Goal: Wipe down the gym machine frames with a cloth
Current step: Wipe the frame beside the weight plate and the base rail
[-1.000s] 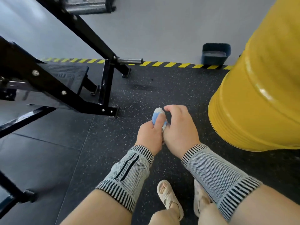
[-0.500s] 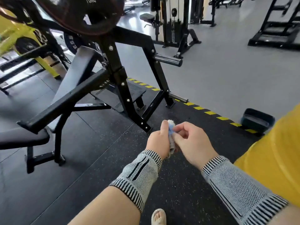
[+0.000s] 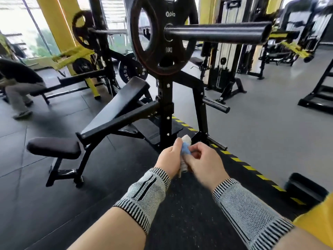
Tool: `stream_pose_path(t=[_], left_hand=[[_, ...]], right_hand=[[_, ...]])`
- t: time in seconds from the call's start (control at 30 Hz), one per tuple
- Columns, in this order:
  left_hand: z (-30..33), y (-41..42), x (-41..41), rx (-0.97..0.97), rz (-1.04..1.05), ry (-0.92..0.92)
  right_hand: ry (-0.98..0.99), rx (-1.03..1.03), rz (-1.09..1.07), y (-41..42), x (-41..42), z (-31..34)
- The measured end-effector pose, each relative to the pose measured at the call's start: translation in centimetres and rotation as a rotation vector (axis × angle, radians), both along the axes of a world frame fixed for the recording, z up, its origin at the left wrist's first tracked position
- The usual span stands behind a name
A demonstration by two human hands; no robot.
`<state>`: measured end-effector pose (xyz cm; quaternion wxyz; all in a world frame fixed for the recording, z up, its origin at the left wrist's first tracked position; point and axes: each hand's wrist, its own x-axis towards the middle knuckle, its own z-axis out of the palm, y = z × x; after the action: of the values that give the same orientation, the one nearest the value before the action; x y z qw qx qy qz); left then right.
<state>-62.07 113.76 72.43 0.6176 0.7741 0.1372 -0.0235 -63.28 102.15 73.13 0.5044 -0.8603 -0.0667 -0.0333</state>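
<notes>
A small bunched cloth (image 3: 185,149), white with a blue patch, sits between my two hands at chest height. My left hand (image 3: 170,157) grips it from the left, thumb up along the cloth. My right hand (image 3: 203,162) pinches it from the right with curled fingers. Straight ahead stands a black incline bench press frame (image 3: 164,105), its upright post a short reach beyond the cloth. A loaded barbell sleeve (image 3: 216,32) with a black weight plate (image 3: 162,37) hangs overhead on that post. The slanted back pad (image 3: 117,103) and seat pad (image 3: 54,147) lie to the left.
A plate-storage peg (image 3: 216,105) sticks out to the right of the post. A yellow-black hazard stripe (image 3: 252,168) borders the rubber mat; a dark bin (image 3: 306,188) sits at right. A person (image 3: 18,83) sits on another bench far left. More machines (image 3: 223,69) stand behind.
My view has lifted from the floor to the bench press frame and come closer to it. Both hands have kept hold of the cloth together the whole time.
</notes>
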Motion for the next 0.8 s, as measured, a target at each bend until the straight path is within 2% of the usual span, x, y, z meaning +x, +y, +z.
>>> stream_pose_path(t=[0.2, 0.47, 0.67, 0.8], left_hand=[[0.1, 8.4, 2.8, -0.034, -0.004, -0.043], [0.5, 19.6, 8.3, 0.02, -0.226, 0.025], [-1.0, 21.5, 13.5, 0.076, -0.412, 0.112], [-3.0, 21.2, 18.3, 0.187, -0.482, 0.077]], right_hand=[[-0.044, 0.063, -0.081, 8.2, 1.6, 0.4], [0.035, 0.248, -0.223, 21.3, 5.1, -2.1], [0.112, 0.312, -0.418, 23.7, 9.5, -3.9], [0.157, 0.323, -0.511, 23.3, 14.1, -6.8]])
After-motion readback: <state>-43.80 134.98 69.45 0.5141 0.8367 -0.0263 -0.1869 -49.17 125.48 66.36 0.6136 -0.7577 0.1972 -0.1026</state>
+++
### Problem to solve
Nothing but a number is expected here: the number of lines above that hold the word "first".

### The answer
2